Credit cards can be a great tool for earning reward points, establishing credit or protecting large purchase. But they can also create a bad habit of spending beyond your means. You can also incur more debt when you carry debt on your credit card month over month as the interest charged builds up. Carrying high balance on your credit card will also negatively impact your credit score.
The average US household owes more than $8,000 on credit cards. So if you have credit card debt you are not alone. But don’t panic…there is a way out. Follow these 5 steps to put yourself on the road to debt freedom.
- Watch your spending. Keep track of where your money is going. Use an app like Mint.com or even a pen and paper to keep track. Every dollar you spend is money that you are not putting towards paying down your debt. Look for small items that you can cut back on and apply the money you are not spending towards paying down your debt. Setting a concrete goal like paying down an extra 100 per month will go a long way to helping you cut back each month.
- Create an emergency fund. Many times we end up in credit card debt because we have emergency expenses that come up. Having this savings means you won’t need your credit card to cover living expenses in the event of job loss, illness, or other financial emergency. Getting out of credit card debt takes a lot of work so make sure that you are setting yourself up for success by setting up this fund.

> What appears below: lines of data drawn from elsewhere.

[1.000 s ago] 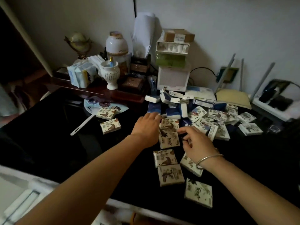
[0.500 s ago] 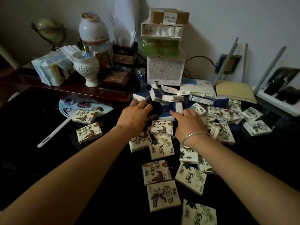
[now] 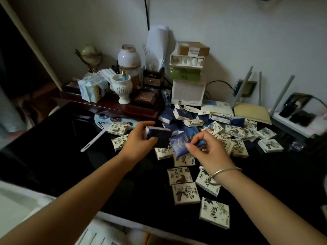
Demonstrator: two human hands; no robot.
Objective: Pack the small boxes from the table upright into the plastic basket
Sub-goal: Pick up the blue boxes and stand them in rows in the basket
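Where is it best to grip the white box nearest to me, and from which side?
The white box lies flat, nothing on it, bare table at its near and right sides: probably come from above, pinching its left and right edges at the near end.

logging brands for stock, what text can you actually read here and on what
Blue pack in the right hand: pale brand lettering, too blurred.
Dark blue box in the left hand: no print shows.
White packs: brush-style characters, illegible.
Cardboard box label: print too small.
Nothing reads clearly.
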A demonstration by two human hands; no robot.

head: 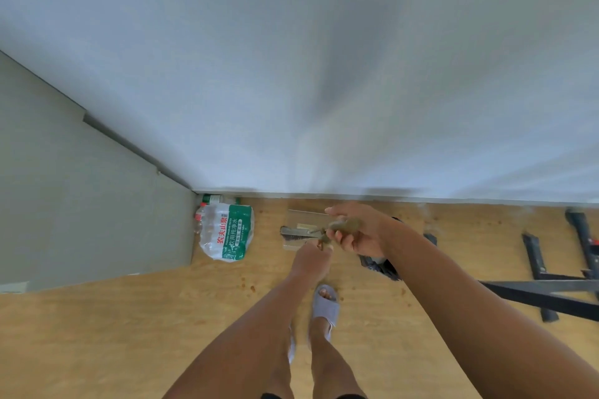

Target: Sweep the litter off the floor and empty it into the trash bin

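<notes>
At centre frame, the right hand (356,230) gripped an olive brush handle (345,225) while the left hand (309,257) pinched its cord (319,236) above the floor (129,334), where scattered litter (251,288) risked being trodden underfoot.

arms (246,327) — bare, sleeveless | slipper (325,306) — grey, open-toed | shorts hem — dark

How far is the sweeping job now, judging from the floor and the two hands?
Nothing looks finished: brown litter specks lie on the wooden floor. In hand: the right hand holds an olive handle, and the left hand touches its lower end. The brush and dustpan stand by the wall. Sweeping and emptying into the black-lined bin remain.
</notes>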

- Check your credit score. Credit can impact everything, from your ability to rent an apartment to the interest rate you’ll pay on an auto loan. (There are even some employers who check the credit of their candidates!) Credit card debt typically has a negative impact on your score, so it’s good to know where you stand.

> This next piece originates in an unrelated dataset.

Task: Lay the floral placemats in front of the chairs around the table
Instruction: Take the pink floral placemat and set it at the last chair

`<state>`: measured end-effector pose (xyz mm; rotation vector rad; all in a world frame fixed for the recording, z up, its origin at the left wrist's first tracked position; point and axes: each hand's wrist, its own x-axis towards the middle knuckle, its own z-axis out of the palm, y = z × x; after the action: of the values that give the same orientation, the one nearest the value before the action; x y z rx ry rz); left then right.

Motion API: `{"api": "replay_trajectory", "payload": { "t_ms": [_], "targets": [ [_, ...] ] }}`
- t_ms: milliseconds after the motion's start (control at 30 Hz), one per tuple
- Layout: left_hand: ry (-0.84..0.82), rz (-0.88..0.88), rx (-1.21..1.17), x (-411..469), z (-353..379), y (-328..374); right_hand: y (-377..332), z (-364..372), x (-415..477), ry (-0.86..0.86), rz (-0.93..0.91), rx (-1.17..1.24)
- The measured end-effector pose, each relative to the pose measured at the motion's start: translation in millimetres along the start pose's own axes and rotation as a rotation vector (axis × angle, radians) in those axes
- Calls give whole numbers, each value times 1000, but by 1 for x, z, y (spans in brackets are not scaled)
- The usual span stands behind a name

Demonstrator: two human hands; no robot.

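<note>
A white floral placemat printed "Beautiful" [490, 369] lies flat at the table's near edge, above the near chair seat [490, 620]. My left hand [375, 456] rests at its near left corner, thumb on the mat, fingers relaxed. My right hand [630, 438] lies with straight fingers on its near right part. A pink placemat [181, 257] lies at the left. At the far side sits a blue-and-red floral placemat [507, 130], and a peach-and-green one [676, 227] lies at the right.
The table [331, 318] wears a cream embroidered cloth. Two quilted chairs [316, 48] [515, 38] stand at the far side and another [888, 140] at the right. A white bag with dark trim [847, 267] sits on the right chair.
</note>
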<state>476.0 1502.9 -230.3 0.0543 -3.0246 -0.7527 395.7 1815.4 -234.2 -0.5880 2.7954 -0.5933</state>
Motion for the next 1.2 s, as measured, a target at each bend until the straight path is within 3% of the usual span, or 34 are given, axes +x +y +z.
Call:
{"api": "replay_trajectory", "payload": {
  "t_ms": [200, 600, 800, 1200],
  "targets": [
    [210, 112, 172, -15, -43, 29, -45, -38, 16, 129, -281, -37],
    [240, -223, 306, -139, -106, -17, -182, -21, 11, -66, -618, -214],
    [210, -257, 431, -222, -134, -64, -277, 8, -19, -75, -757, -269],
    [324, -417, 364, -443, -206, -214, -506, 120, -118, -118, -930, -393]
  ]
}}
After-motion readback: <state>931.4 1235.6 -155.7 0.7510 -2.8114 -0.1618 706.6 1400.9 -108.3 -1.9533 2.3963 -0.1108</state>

- Get organized and choose a payoff strategy. If you have multiple credit cards or different types of debt, get organized by comparing the terms in one place. Using paper or a spreadsheet, write down each loan type, interest rate, minimum monthly payment, and remaining balance. Always pay the minimum payments. Then, if you have a little wiggle room in your monthly cash flow, decide which loan you’d like to tackle first with extra debt payments. There are two common approaches for determining where to start, called the “avalanche” and “snowball” methods. In the avalanche approach, you attack the debt with the highest interest rate first, resulting in less interest paid over the life of the loan. In the snowball method, you attack the debt with the lowest remaining balance (for example, the $300 balance on your Home Depot card). Doing this enables you to fully pay off one debt — which will feel good and hopefully create momentum to tackle the next when you can. Both methods are effective ways to decrease your overall debt.
- Do a balance transfer. Many cards will offer 0 percent interest on balance transfers for a set period of time (sometimes a year, sometimes 18 months—it depends on the promotion). If you review your budget and can make a plan to pay off your debt within this promotional window, a balance transfer might be a useful technique for avoiding interest charges and putting every dollar paid directly toward the outstanding balance. Watch out, though—after the 0 percent interest promotional period ends, the applied interest rate may actually be quite high, so be sure your plan gets everything paid off before the interest kicks in. Furthermore, be mindful that establishing a new line of credit has implications on your credit score—some negative, some positive.